#### REQUIREMENT
Among the entries below, please show each line that carries the word "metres".

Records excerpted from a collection
● ● ● ● ● ● ●
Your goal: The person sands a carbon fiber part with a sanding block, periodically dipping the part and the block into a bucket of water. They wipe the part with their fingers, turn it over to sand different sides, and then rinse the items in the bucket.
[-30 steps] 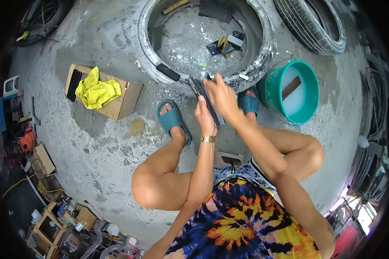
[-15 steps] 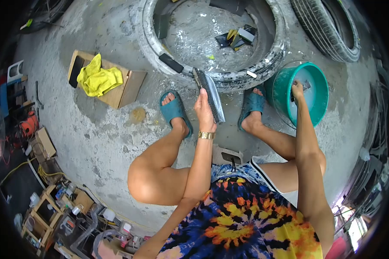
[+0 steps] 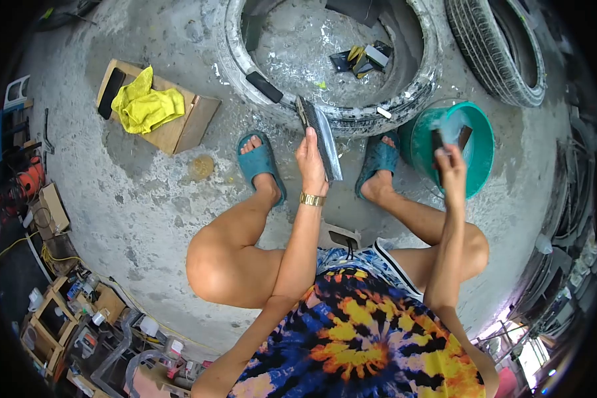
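My left hand (image 3: 310, 159), with a gold watch on its wrist, is closed around a long curved panel (image 3: 324, 138). The panel is glossy and dark with a woven-looking edge, held tilted in front of the tire's near side. Over the near rim of the green bucket (image 3: 487, 149), my right hand (image 3: 452, 174) grips a small dark rectangular pad (image 3: 438, 139), smeared by motion. Cloudy water (image 3: 454, 123) is in the bucket, and a brown flat piece (image 3: 465, 136) shows inside it, just beyond my fingers.
A whitened tire (image 3: 232, 56) lies ahead, with folded dark sheets (image 3: 361, 60) inside it and a black pad (image 3: 264, 87) on its rim. Another tire (image 3: 494, 60) stands at upper right. At left, a yellow cloth (image 3: 149, 109) drapes over a wooden box (image 3: 196, 126).
My right hand has come up out of the bucket toward me, bringing the dark pad with it. My left hand keeps the panel in nearly the same place.
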A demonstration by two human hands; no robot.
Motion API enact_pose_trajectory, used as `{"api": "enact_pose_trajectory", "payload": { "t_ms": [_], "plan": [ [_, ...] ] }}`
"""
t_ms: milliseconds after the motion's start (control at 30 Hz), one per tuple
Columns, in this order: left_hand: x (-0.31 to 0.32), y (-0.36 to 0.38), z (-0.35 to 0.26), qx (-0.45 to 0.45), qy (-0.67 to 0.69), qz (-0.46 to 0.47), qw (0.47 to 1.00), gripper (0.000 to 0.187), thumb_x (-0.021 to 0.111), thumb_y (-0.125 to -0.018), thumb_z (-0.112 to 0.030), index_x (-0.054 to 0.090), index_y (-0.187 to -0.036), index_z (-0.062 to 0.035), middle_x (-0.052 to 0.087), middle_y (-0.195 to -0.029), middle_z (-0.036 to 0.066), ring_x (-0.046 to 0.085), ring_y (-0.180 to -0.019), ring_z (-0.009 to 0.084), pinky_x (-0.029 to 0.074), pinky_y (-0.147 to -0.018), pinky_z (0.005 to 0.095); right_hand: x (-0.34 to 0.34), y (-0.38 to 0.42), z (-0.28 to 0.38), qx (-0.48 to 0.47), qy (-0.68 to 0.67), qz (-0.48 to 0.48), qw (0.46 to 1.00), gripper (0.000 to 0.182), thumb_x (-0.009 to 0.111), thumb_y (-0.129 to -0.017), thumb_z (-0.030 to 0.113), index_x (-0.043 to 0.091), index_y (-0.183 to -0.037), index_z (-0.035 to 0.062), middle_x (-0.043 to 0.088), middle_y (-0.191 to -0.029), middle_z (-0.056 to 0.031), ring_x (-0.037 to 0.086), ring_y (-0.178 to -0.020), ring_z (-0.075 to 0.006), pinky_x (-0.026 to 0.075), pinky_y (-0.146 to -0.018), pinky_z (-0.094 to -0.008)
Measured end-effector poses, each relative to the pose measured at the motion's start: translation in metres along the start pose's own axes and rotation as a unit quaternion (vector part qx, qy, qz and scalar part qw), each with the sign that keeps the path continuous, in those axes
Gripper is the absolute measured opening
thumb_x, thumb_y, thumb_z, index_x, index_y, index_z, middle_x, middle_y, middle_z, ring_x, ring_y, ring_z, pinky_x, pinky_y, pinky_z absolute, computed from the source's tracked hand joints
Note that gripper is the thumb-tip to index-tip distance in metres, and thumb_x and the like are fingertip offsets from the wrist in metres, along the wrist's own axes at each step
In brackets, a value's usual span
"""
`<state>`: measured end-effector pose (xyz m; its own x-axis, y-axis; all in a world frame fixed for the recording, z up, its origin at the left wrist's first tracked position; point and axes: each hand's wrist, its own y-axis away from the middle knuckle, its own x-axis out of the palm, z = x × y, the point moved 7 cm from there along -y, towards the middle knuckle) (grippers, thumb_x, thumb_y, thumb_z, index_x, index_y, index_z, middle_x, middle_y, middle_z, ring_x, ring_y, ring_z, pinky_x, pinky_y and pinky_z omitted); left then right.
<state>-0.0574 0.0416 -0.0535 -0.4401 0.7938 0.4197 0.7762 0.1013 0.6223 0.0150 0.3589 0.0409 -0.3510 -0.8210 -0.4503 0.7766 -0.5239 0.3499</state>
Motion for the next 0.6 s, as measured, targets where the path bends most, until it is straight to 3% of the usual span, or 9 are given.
{"api": "enact_pose_trajectory", "payload": {
  "t_ms": [133, 267, 333, 400, 500, 600],
  "plan": [
    [0.003, 0.002, -0.003, -0.002, -0.010, 0.005, 1.000, 0.034, 0.052, -0.098, -0.037, 0.065, -0.087, -0.0073, 0.057, -0.075, -0.006, 0.046, -0.065, 0.0021, 0.038, -0.058, 0.0212, 0.125, 0.042, 0.082, -0.231, 0.114, 0.096, 0.961, 0.028, 0.061, -0.088, 0.011, 0.060, -0.114, 0.0019, 0.058, -0.102, -0.0121, 0.062, -0.080, -0.0288, 0.049, -0.075, -0.0374],
    [0.004, 0.005, -0.003, 0.035, -0.024, 0.004, 0.999, 0.034, 0.052, -0.099, -0.035, 0.064, -0.086, -0.0062, 0.055, -0.078, -0.007, 0.043, -0.070, 0.0019, 0.037, -0.061, 0.0215, 0.198, 0.067, 0.097, -0.280, 0.294, 0.090, 0.910, 0.027, 0.061, -0.087, 0.010, 0.061, -0.114, 0.0061, 0.055, -0.106, -0.0192, 0.063, -0.086, -0.0386, 0.053, -0.068, -0.0454],
    [0.000, -0.002, 0.003, 0.029, -0.044, -0.006, 0.999, 0.033, 0.051, -0.099, -0.034, 0.063, -0.085, -0.0063, 0.053, -0.079, -0.007, 0.042, -0.072, 0.0016, 0.037, -0.062, 0.0215, 0.191, 0.101, 0.091, -0.318, 0.298, 0.066, 0.898, 0.031, 0.058, -0.087, 0.011, 0.059, -0.118, 0.0067, 0.055, -0.107, -0.0209, 0.063, -0.088, -0.0397, 0.053, -0.063, -0.0461],
    [0.004, 0.001, 0.008, 0.033, -0.001, -0.023, 0.999, 0.032, 0.052, -0.099, -0.033, 0.062, -0.083, -0.0073, 0.051, -0.077, -0.008, 0.041, -0.070, 0.0017, 0.036, -0.060, 0.0219, 0.193, 0.087, 0.087, -0.293, 0.351, 0.088, 0.885, 0.033, 0.058, -0.086, 0.009, 0.059, -0.119, 0.0058, 0.055, -0.106, -0.0209, 0.064, -0.088, -0.0387, 0.054, -0.064, -0.0447],
    [0.004, 0.004, 0.010, 0.007, 0.012, -0.005, 1.000, 0.031, 0.052, -0.099, -0.033, 0.062, -0.083, -0.0086, 0.050, -0.073, -0.009, 0.039, -0.065, 0.0014, 0.035, -0.056, 0.0213, 0.216, 0.051, 0.098, -0.310, 0.309, 0.064, 0.897, 0.029, 0.059, -0.087, 0.010, 0.062, -0.116, 0.0075, 0.054, -0.101, -0.0180, 0.063, -0.079, -0.0366, 0.048, -0.061, -0.0478],
    [0.007, 0.001, 0.006, 0.009, 0.031, -0.012, 0.999, 0.030, 0.052, -0.099, -0.033, 0.063, -0.084, -0.0084, 0.050, -0.073, -0.009, 0.039, -0.066, 0.0008, 0.034, -0.057, 0.0212, 0.186, 0.103, 0.092, -0.354, 0.329, 0.075, 0.872, 0.028, 0.058, -0.086, 0.008, 0.060, -0.113, 0.0035, 0.054, -0.100, -0.0188, 0.062, -0.082, -0.0370, 0.053, -0.061, -0.0442]
  ]
}}
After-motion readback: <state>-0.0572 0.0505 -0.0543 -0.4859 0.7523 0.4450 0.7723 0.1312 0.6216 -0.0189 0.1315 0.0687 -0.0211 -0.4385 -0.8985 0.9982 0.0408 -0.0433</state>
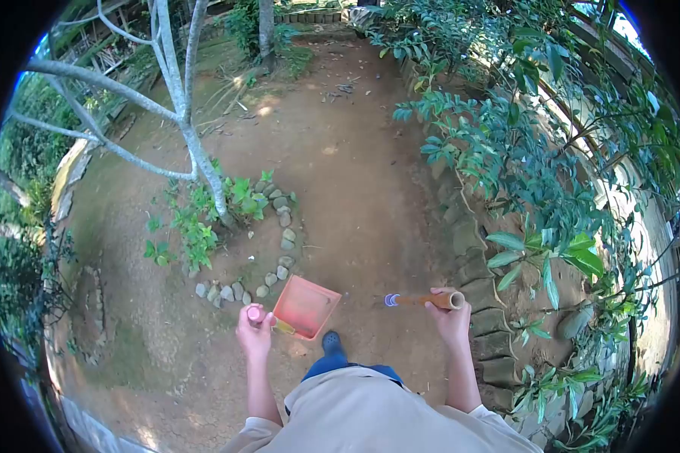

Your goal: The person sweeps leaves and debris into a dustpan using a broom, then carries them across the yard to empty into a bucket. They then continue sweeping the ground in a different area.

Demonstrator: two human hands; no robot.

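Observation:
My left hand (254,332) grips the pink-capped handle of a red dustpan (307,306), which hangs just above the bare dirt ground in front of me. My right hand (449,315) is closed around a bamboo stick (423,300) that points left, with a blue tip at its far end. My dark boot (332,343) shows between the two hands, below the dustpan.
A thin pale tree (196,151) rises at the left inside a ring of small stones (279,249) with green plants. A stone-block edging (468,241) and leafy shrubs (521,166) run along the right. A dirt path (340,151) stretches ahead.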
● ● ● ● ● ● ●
#### COMPLETED EXERCISE
Measured end-effector poses, each relative to the pose measured at the motion's start: translation in metres along the start pose's own axes and rotation as a unit quaternion (vector part qx, qy, qz and scalar part qw), each with the sign that keeps the path continuous, in those axes
Note that gripper is the thumb-tip to index-tip distance in metres, and thumb_x and the like are fingertip offsets from the wrist in metres, along the wrist's own axes at each step

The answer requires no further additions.